- TO DO: Read the data line by line and say how many lines contain the string "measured", giving the number alone.

- DATASET EXTRACT:
■ ■ ■
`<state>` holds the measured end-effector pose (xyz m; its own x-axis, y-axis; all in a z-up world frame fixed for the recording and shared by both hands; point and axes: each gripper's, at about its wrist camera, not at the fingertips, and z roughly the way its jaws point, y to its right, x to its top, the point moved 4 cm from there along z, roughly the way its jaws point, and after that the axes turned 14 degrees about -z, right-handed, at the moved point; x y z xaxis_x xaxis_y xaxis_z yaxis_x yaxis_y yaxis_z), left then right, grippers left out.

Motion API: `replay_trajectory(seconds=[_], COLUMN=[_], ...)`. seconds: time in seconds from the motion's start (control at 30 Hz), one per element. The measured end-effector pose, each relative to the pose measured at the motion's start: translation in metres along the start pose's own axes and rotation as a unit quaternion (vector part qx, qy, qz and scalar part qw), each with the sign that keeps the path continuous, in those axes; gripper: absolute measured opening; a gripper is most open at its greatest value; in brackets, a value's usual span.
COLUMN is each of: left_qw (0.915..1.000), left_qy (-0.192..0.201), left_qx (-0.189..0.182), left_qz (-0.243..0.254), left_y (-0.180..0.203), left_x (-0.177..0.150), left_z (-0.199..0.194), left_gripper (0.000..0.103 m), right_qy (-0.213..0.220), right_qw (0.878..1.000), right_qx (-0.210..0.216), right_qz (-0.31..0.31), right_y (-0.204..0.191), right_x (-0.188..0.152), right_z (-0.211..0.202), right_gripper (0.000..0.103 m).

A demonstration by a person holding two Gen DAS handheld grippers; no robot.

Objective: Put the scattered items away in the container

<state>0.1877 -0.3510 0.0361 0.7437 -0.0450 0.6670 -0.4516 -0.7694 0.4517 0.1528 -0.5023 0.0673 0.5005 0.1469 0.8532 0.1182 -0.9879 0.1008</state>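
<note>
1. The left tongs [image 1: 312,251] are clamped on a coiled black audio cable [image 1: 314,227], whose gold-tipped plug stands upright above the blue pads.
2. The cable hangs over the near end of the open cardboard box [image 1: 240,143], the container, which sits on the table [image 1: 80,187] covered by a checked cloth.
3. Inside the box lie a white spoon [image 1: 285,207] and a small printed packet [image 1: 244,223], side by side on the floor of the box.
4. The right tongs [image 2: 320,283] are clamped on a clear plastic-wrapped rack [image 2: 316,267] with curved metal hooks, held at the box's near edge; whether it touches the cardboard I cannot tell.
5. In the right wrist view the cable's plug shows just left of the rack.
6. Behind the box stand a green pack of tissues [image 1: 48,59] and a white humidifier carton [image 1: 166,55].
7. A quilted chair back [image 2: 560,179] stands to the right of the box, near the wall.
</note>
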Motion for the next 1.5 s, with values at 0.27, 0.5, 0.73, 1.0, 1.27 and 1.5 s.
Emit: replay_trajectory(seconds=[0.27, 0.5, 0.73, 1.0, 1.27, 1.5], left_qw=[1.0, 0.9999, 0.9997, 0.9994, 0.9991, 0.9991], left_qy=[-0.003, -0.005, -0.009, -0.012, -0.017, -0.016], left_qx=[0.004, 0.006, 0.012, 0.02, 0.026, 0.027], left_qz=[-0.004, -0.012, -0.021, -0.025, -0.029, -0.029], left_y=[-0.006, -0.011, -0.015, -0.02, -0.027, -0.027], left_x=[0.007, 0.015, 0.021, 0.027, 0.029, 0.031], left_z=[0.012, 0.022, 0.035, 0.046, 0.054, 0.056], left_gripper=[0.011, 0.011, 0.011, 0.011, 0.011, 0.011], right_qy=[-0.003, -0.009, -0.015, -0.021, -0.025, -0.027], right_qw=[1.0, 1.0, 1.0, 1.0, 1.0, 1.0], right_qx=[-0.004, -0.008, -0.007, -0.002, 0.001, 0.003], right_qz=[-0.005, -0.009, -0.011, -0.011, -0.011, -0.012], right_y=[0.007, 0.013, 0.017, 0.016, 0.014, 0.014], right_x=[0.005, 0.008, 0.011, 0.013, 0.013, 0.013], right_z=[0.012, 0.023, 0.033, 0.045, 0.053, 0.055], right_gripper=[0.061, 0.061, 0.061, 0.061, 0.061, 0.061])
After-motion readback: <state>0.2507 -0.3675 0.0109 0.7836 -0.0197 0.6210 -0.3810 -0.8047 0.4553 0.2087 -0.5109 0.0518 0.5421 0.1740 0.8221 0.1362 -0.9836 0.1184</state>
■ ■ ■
- SOLUTION FOR THIS EXERCISE: 2